Памятка на будущее: раздразнить Севастьяна при первой же возможности, чтобы узнать о "последствиях".
В этой кладовке, всё ещё разгоряченная — и мокрая — после его манипуляций, я приняла два решения:
Александр Севастьян будет моим первым любовником.
И я позволю ему думать, что правила устанавливает он.
— Ты ведь Севастьян, да? — Когда неделю спустя я наткнулась на него внизу, в моём вопросе звучал неприкрытый сарказм. — Разве мы не встречались как-то в кладовке?
С того момента прогресс в деле лишения меня девственности Севастьяном оставался нулевым. Что неудивительно, учитывая, что он отказывался со мной общаться, не считая "привет-пока".
На этот комментарий он задрал бровь, двинувшись за мной следом, пока я направлялась в кабинет Пахана.
Я нахмурилась. За последние семь дней мы ни разу не оставались наедине. Он всегда был поблизости — и одновременно на расстоянии.
Утром после кладовки горничной, я вновь проснулась с улыбкой на лице, надеясь снова его увидеть. Я позвонила Джесс и рассказала о нём и обо всём вообще. Она уточнила лишь одно:
— Нэт, ты всё ещё со своей бородавкой?
Я уверила, что уже ненадолго.
На завтрак я шла подпрыгивающей походкой.
Но обнаружила, что Севастьян вернулся к своему отчуждённому состоянию, едва обратив на меня внимание. Пока моё тело всё ещё испытывало последствия наших вчерашних занятий, его разум уже был занят другим.
Я решила, что если он считал то, что было в самолёте, недостойным, значит затаскивание меня в ту кладовку было, по его мнению, вообще ужасным. Я старалась остаться с ним наедине, чтобы попробовать поговорить. Безрезультатно.

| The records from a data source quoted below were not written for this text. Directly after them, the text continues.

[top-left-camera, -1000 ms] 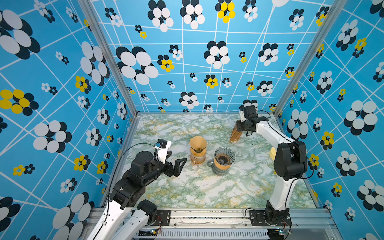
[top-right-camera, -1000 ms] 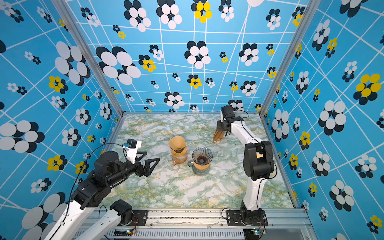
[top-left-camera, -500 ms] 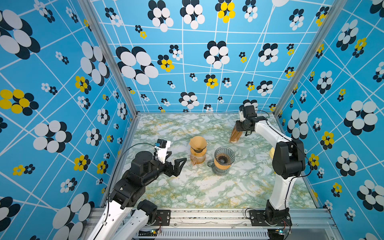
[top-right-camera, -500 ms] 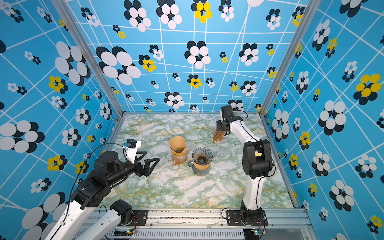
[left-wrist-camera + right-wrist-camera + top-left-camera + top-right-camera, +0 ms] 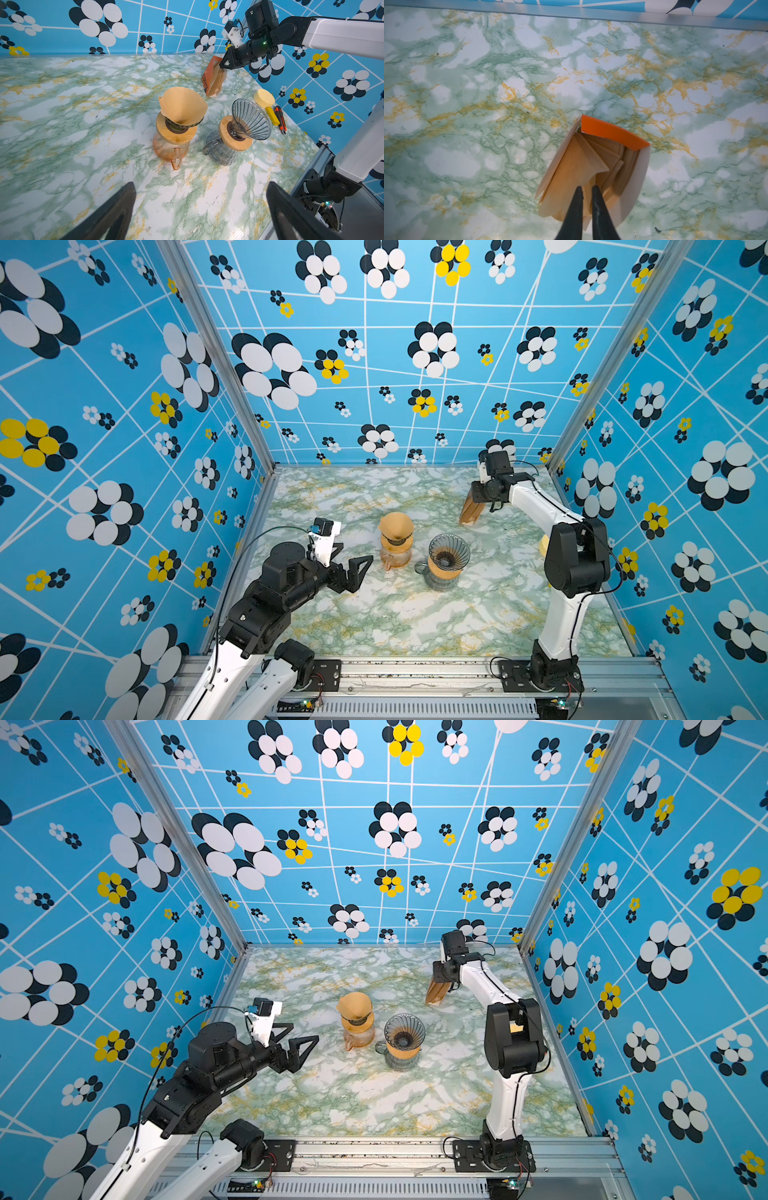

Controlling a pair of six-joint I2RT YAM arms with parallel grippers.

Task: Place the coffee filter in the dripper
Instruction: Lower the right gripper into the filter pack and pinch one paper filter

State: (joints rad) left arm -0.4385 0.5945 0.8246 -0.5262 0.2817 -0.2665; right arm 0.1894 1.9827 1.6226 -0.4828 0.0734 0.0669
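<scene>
An orange box (image 5: 608,133) of brown filters stands tilted at the back right (image 5: 471,512) (image 5: 436,992) (image 5: 212,79). My right gripper (image 5: 587,188) reaches into its open top (image 5: 478,493) (image 5: 441,974), shut on the edge of one coffee filter (image 5: 577,164). Mid-table, an empty ribbed glass dripper (image 5: 449,549) (image 5: 404,1029) (image 5: 251,120) sits on a clear carafe. Left of it, a second dripper holds a brown filter (image 5: 395,526) (image 5: 354,1006) (image 5: 182,106) on an amber carafe. My left gripper (image 5: 353,558) (image 5: 301,1036) (image 5: 200,187) hovers open and empty, left of the carafes.
A round yellow sponge (image 5: 264,98), a yellow block (image 5: 272,115) and an orange-and-black utility knife (image 5: 280,119) lie by the right wall. Metal rails border the marble tabletop (image 5: 415,614).
The right arm's elbow has shifted slightly while its gripper stays in the filter box. The left arm has not moved.
</scene>
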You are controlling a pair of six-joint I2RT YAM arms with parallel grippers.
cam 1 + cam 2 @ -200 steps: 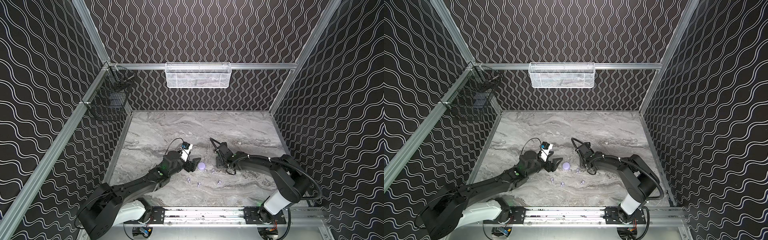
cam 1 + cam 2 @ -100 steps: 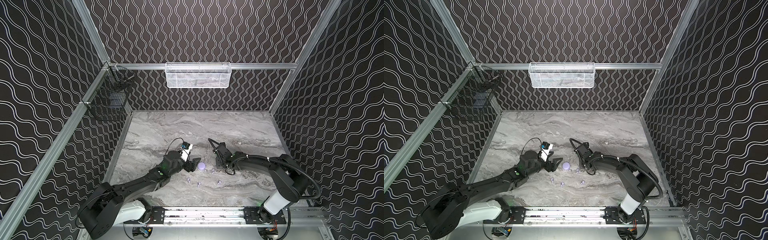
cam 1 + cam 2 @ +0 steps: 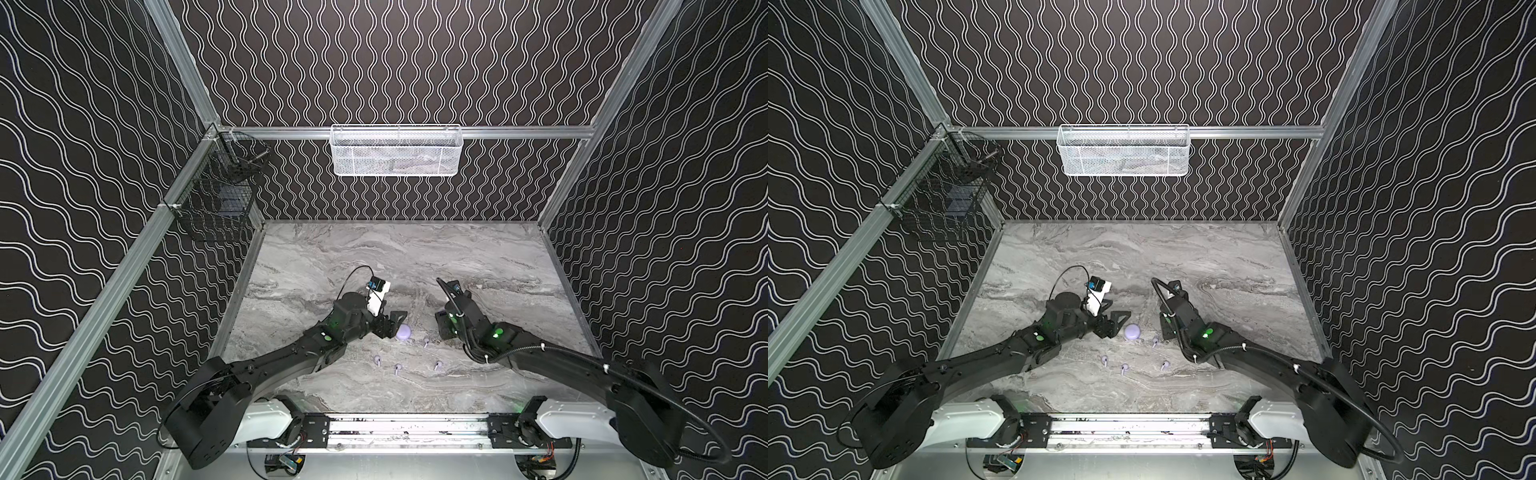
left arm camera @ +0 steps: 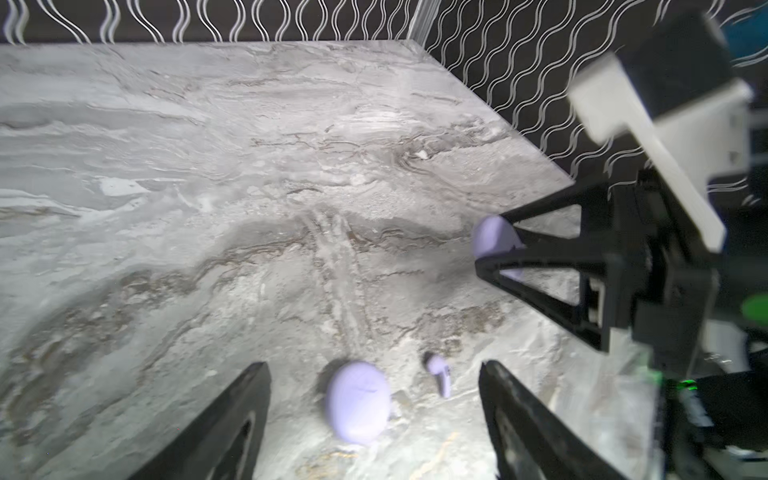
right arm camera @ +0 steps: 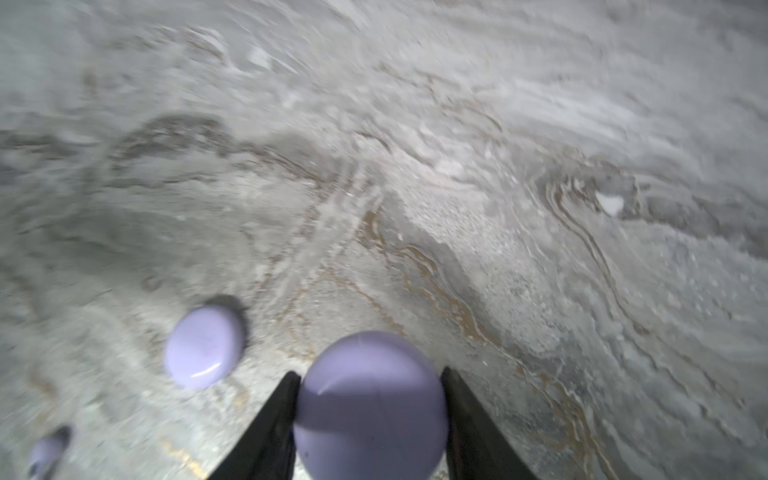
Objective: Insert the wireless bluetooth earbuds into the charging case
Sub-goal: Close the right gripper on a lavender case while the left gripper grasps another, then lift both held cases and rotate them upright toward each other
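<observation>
Evidently the case-securing step is in hand, and no earbud has been seated yet. The left end effector (image 3: 392, 326) is held wide open and empty, low over the tabletop (image 3: 332, 257), with the closed resting case (image 3: 403, 332) at the mouth of its spread fingers, ungripped. That arm is stretched forward, nearly level. Just right of the resting case the nearest earbud (image 3: 426, 341) is seen, and three other earbuds (image 3: 397, 368) are strung out nearer the arm bases than the resting case. Farther right of it, the right end effector (image 4: 490, 240) is closed on a second case (image 5: 370, 407), also shut, its wrist pitched down. Whether that case is lifted clear cannot be told. Next, a lid would have to be opened, likely with the held shell steadied, before any earbud is picked up.
</observation>
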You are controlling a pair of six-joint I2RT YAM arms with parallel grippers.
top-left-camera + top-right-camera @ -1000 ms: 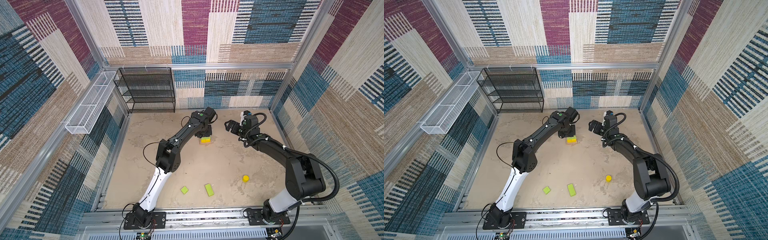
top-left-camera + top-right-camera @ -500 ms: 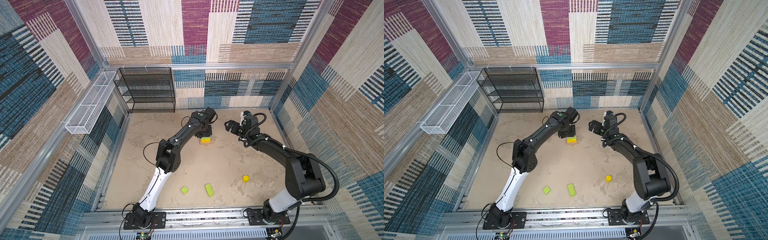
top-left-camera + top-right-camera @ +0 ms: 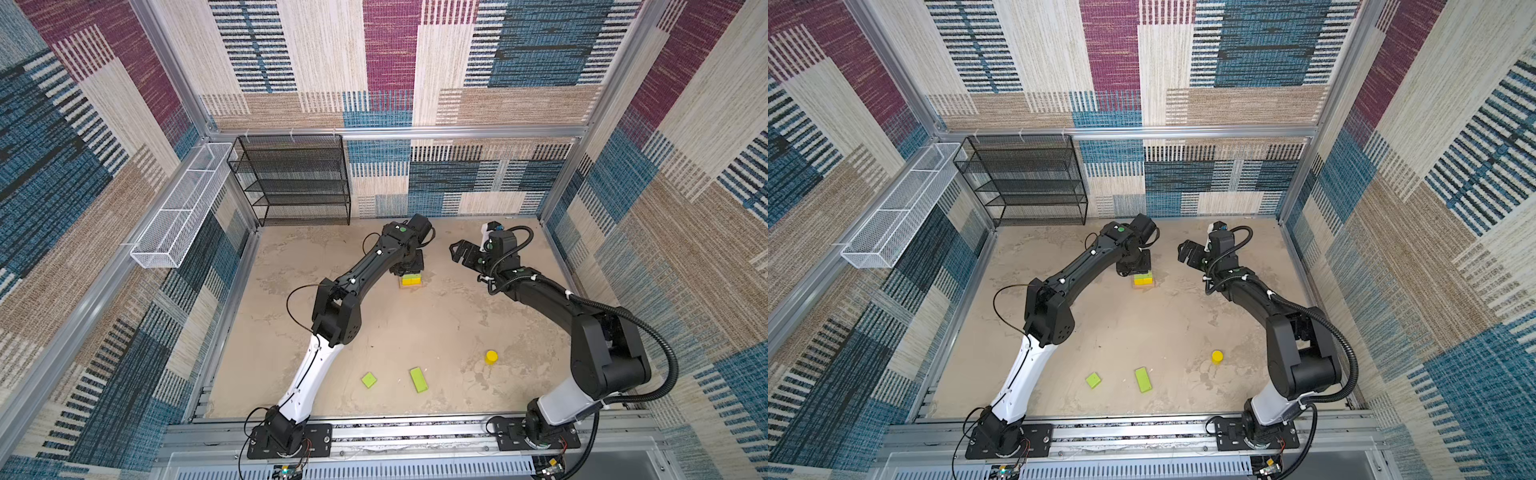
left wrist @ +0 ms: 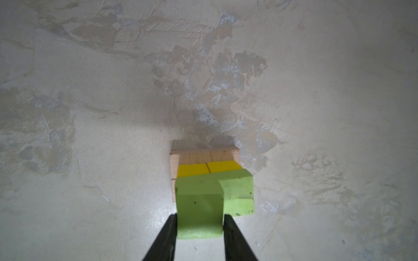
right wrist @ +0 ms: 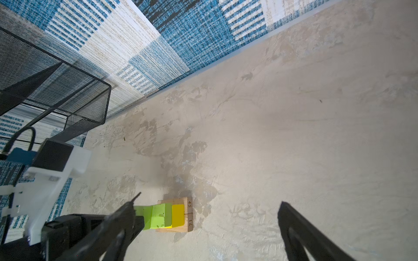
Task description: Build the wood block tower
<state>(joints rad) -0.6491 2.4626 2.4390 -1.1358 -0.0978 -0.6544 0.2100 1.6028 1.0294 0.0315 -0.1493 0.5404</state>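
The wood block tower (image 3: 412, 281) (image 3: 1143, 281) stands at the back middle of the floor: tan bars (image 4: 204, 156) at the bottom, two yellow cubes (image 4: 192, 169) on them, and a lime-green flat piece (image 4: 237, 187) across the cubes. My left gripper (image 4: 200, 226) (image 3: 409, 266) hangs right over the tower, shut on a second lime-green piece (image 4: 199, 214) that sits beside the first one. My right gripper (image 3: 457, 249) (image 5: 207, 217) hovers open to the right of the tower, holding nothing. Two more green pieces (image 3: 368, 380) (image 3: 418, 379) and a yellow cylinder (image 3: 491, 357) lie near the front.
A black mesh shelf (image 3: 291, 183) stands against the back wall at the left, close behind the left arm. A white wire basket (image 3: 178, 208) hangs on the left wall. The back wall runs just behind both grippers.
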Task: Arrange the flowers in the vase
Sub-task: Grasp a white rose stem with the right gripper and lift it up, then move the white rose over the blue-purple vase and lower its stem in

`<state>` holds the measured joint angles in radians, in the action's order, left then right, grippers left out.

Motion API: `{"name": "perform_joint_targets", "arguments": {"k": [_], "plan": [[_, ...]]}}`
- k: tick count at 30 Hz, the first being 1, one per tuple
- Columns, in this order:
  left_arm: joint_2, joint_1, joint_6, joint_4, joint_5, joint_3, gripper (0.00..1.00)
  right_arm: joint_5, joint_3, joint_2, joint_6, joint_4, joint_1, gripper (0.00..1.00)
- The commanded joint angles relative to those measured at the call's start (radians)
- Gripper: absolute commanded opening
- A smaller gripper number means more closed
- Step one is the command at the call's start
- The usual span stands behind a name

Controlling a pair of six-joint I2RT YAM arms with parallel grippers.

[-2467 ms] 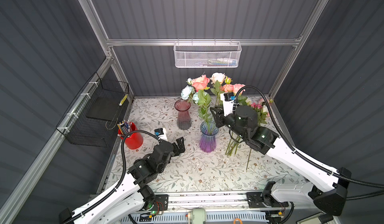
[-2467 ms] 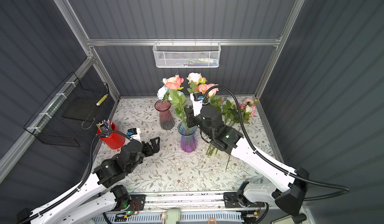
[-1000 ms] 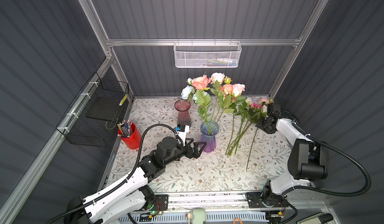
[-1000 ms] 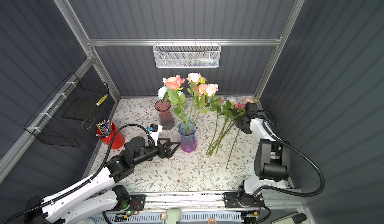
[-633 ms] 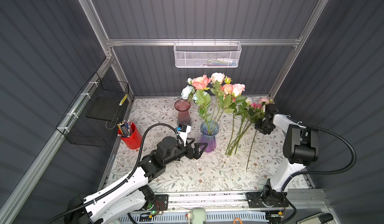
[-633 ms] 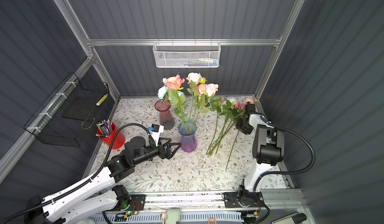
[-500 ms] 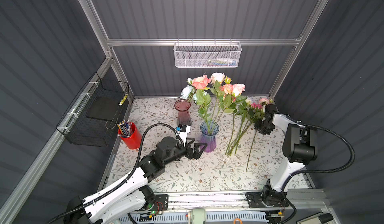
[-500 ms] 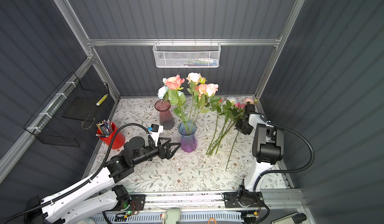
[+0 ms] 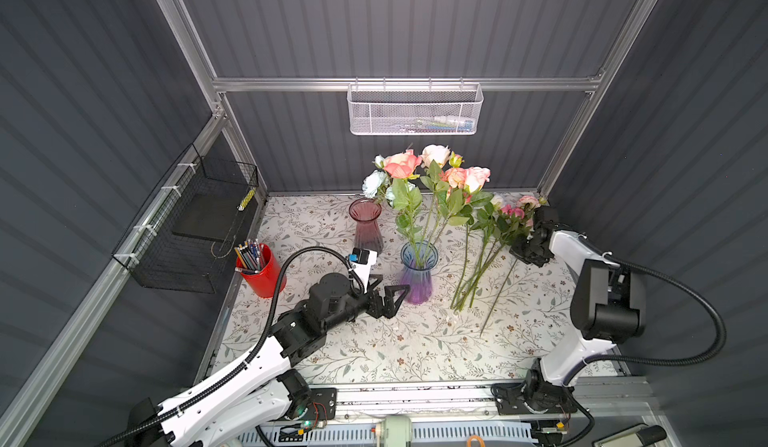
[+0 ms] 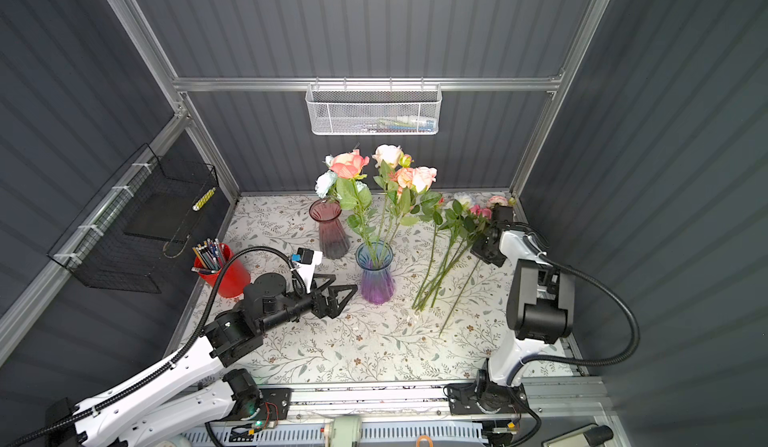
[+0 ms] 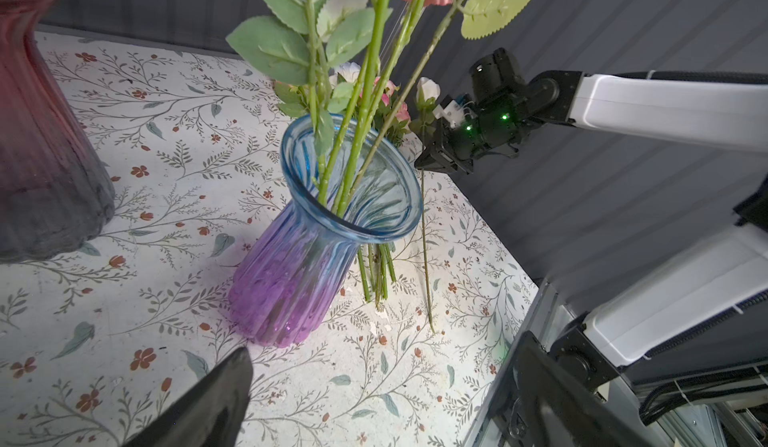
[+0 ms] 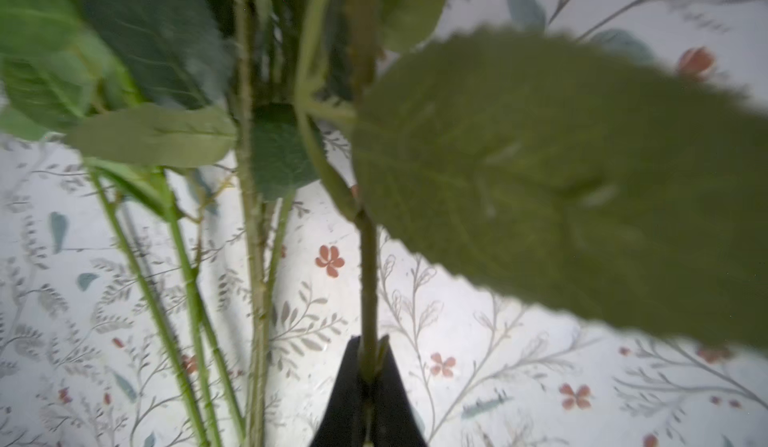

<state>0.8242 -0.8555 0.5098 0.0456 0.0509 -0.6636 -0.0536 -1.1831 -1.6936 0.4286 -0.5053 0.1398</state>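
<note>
1. Right wrist view: the right gripper [image 12: 368,366] is seen clamped shut on one green stem [image 12: 368,278]; blurred leaves are crowded close above it.
2. Loose flowers [image 9: 492,224] are laid on the table [image 9: 415,349] between the blue-purple vase [image 9: 417,274] and the right gripper in both top views; the gripped stem is set just beside that bunch.
3. Standing flowers [image 9: 401,164] are held upright in the blue-purple vase; a red vase [image 9: 365,227] is placed behind it.
4. The left gripper [image 9: 392,289] is held wide open, low beside the vase's base; nothing is gripped by it.
</note>
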Motion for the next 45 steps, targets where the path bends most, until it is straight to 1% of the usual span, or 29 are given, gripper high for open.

Меня охватило разочарование. Со временем разочарование стало больше походить на гнев.
Я прожила без Севастьяна семь дней. Я признала поражение. Моя одержимость померкла.
Нет, правда!
— Тебе что-то нужно? — мой голос был холоден. Ага, теперь он меня, значит, замечает?
Одет он был, как картинка — тёмно-серые брюки и облегающий кашемировый свитер, но выглядел так, словно не спал несколько дней.
— Вы с Ковалёвым неплохо ладите, — нейтрально заметил он.
— С ним легко ладить. — Мы с Паханом были словно две горошинки из одного стручка, смеялись над одними и теми же шутками, радовались одинаковым книгам и блюдам.
Каждый день становились ближе друг к другу.
Иногда мы говорили по-английски, иногда — по-русски. Он был остроумен и на том, и на другом языке, и мы часто смеялись до слёз. Наше общение являлось почти полной противоположностью моим отношениям с отцом. Я никогда не сомневалась, что он любил нас с мамой, но Билл Портер был тихим мужчиной. Мы вместе работали на сельскохозяйственной технике, проводя время в удобном молчании.